A longtime attendee of civic actions (he’s been going to protests with his mother since the 1970s), Toro came equipped with a backpack full of PowerBars, coconut water and a first-aid kit. But more than good supplies, he wanted peacekeeping solidarity.

“I was thinking I wanted something like this to happen and then, I found this group,” he said of joining Seyler’s Bernie Peacekeepers group online.

He wasn’t the only one. Since Seyler started the group last month, she has seen a tremendous show of interest, with more than 450 joining the online group in the past week. “It’s good to know the idea resonates with people,” she says.

She also has a lot of support in organizing from people in the community. And one key supporter is Dion Lerman, the silver-haired man leading the training sessions at the church.

Lerman has a deep-seated belief that it’s not enough to tell people what to do – you have to let them feel it. And nowhere is that more true than when you’re working in a field that can provoke fear and stress such as taking part in protests that may possibly turn violent.

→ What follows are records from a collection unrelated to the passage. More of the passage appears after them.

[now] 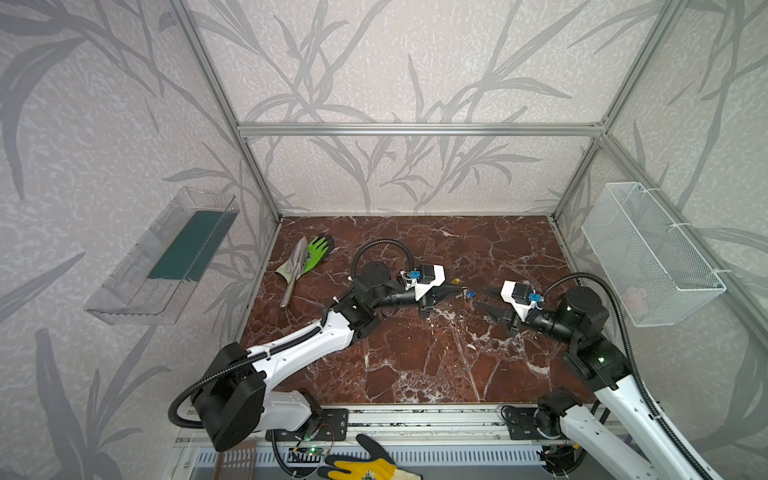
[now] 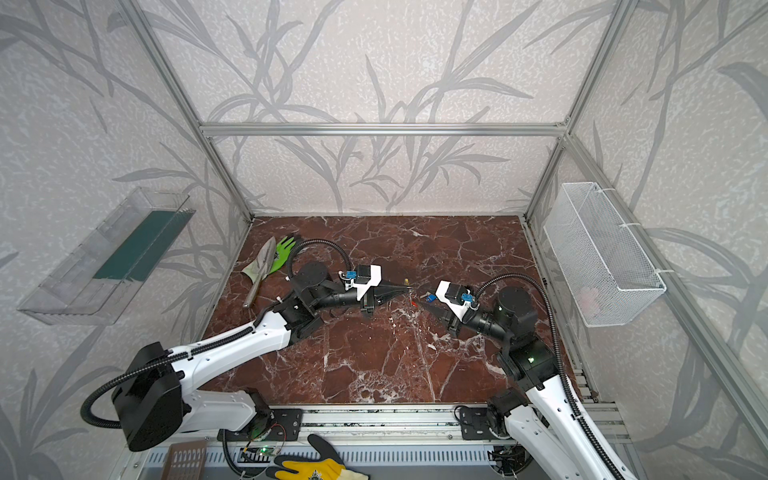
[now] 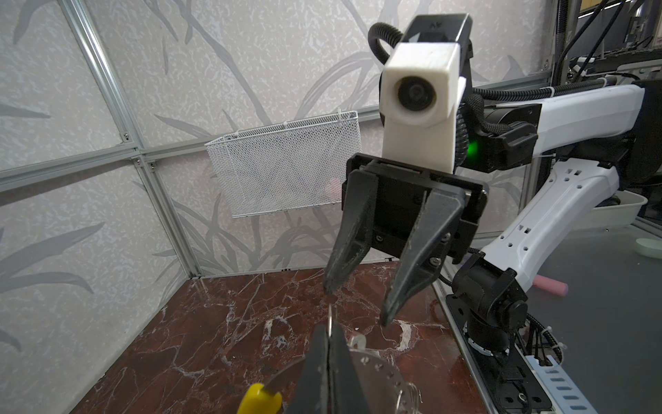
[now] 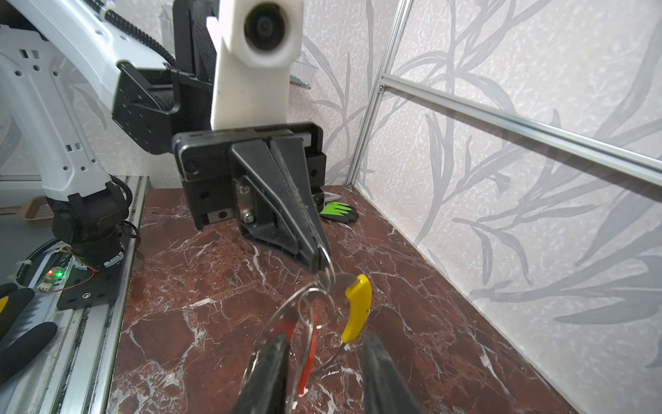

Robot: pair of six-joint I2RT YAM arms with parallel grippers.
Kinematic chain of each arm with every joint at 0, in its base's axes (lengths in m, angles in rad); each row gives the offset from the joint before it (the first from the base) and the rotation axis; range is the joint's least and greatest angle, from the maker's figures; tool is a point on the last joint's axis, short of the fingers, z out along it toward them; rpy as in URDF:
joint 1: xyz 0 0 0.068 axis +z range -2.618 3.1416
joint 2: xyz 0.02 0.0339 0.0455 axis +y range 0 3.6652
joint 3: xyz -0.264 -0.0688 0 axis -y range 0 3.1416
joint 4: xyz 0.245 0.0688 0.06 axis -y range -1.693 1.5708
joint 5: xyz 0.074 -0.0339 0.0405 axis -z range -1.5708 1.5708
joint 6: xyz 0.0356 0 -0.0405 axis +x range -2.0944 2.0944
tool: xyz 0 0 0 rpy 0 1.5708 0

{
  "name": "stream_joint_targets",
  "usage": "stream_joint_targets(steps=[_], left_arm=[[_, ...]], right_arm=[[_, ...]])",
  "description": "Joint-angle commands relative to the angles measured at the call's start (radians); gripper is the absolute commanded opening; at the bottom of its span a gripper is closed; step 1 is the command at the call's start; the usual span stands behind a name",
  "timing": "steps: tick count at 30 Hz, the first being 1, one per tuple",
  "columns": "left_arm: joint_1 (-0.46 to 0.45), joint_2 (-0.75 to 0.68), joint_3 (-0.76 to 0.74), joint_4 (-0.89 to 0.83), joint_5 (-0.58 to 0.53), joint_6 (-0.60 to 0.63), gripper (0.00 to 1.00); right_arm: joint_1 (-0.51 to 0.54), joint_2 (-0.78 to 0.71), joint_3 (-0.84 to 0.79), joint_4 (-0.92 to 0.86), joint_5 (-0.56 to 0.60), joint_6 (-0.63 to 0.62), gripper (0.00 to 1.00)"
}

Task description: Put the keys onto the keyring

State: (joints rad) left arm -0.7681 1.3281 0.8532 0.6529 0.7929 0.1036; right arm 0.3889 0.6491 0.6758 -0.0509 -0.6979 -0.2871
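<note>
My left pincer (image 4: 320,263) is clamped on the keyring (image 4: 358,308) wire, over the table (image 4: 200,322). My right pincer (image 4: 326,337) has its jaws apart, gripping nothing, straddling the keyring's near end. The red-tagged key (image 4: 311,344) hangs between its fingers. The blue-tagged key (image 1: 470,294) is just beside it.

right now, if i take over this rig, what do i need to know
Left gripper: shut, pinching the thin grey hoop keyring with a yellow arc.
Right gripper: open, holding nothing, fingers either side of the hanging keys.
The small silvery key with a red-orange tag dangles at the hoop; the blue-tagged key is close beside it.
Done: red key looks threaded. Left: confirm the blue one is on.
</note>
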Motion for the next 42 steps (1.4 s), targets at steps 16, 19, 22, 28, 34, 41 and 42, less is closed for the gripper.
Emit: stream_joint_targets(steps=[16,19,22,28,34,41,42], left_arm=[[0.004,0.010,0.031,-0.019,0.077,0.033,0.00],[0.005,0.012,0.039,-0.025,0.079,0.041,0.00],[0.006,0.019,0.046,-0.023,0.090,0.039,0.00],[0.006,0.033,0.057,-0.024,0.100,0.037,0.00],[0.004,0.027,0.090,-0.174,0.055,0.137,0.09],[-0.011,-0.003,0.262,-0.696,-0.076,0.497,0.26],[-0.015,0.001,0.282,-0.744,-0.088,0.531,0.26]], right_arm=[[-0.003,0.098,0.011,0.148,-0.102,0.042,0.21],[-0.002,0.096,0.009,0.141,-0.107,0.033,0.18],[-0.002,0.105,0.012,0.128,-0.119,0.027,0.12],[-0.002,0.107,0.009,0.131,-0.138,0.019,0.00],[-0.004,0.109,0.052,-0.018,-0.114,-0.036,0.00],[-0.004,0.177,0.208,-0.409,-0.028,-0.163,0.00],[-0.004,0.186,0.221,-0.431,-0.026,-0.170,0.00]])
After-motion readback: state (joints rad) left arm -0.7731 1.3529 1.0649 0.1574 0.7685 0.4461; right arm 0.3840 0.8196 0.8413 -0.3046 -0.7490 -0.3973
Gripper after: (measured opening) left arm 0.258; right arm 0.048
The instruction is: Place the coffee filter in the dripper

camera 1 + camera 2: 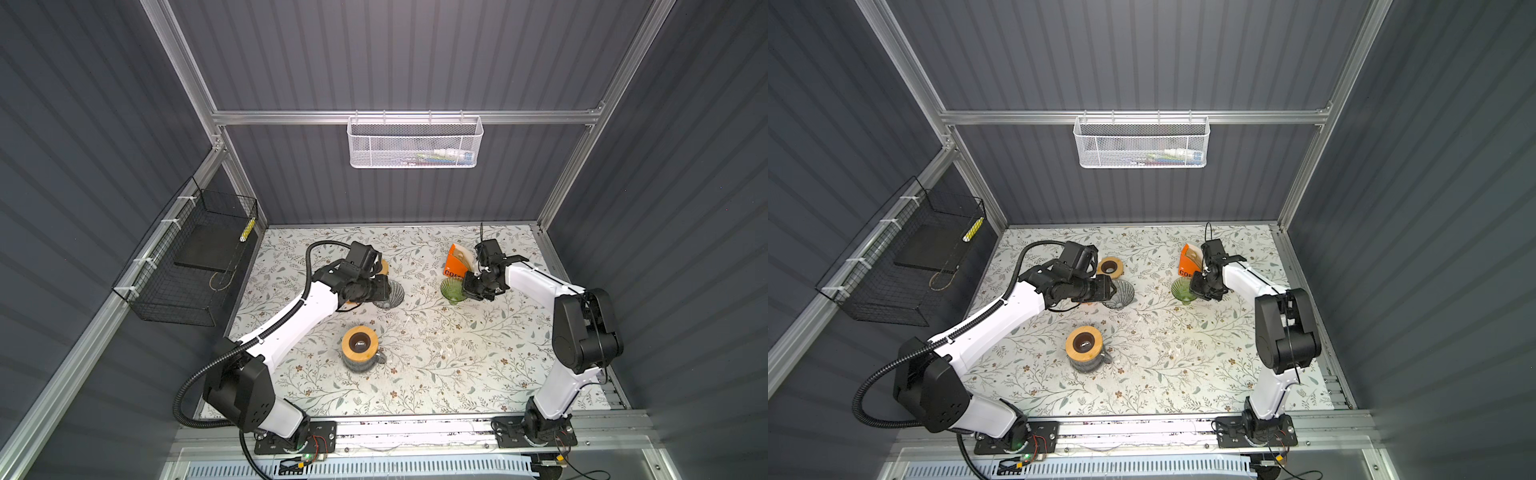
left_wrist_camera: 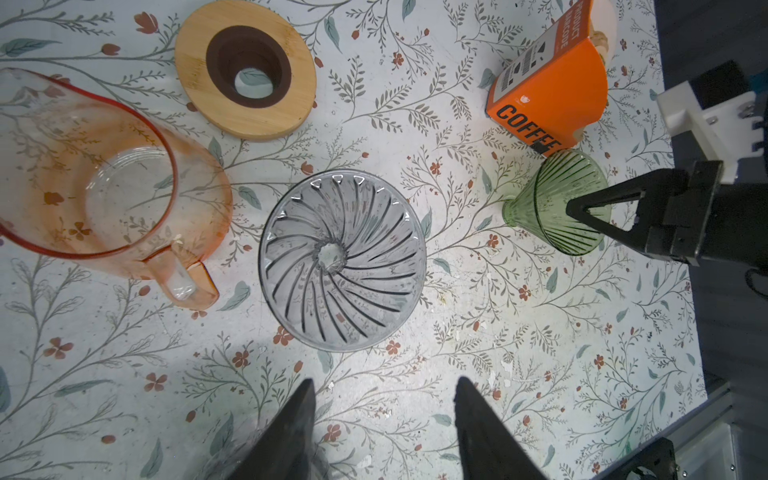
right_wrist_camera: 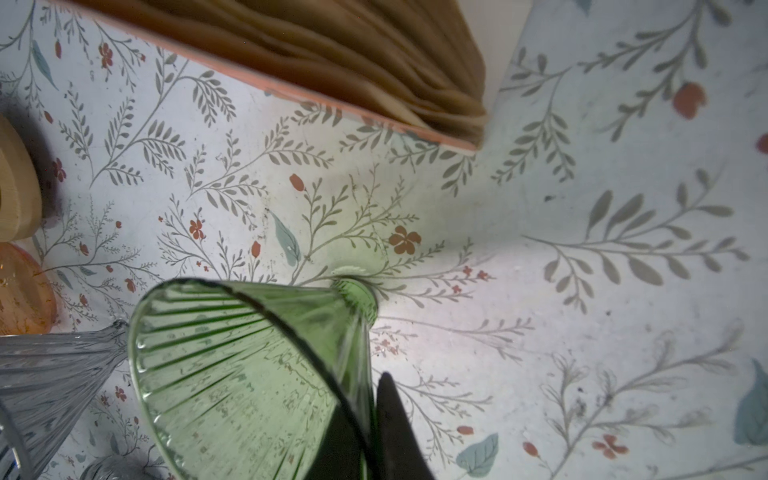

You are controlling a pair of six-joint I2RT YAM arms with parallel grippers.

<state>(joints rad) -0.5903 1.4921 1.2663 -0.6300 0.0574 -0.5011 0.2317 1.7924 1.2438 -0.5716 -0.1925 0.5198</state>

“It can be scary, intimidating, so you need to have not just verbal instructions but need to have had some experience with the techniques so you can be effective,” said Lerman, who has some 40 years of experience with such training.

To begin, he asks volunteers to name their fears (responses range from “violence” and “panic” to jokier ones like: “my ex-wife”). Then he pairs people up to role-play possible responses to the scenarios described.

The lesson feels by one turn like a therapy session, and by another like a direct channeling of Sanders. Lerman’s insistence that “nonviolence is not about pacifism”, for instance, is a line right from Sanders’ playbook – the senator from Vermont frequently reminds followers that, despite a commitment to protecting peace, he would use force where it was warranted.

At one point Lerman asked people “what kind of tree are you?”, then told them to envision themselves as that tree, thinking about the rootedness of it, the peacefulness. The most popular answers were palm and oak.

Bernie Peacekeepers support the role of police in maintaining order at protests, even as they are trained to create the conditions so that the use of force is never necessary. And one such volunteer was Chris Hassell, a Sanders supporter from Santa Fe, New Mexico.

On his way out from the training Hassell was deliberating over whether to pass out a stack of white Bernie Peacekeeper hats the group had made for protesters, or the red roses they’d bought for police. How to know whether a cop needs a flower? “You look them in the eye.”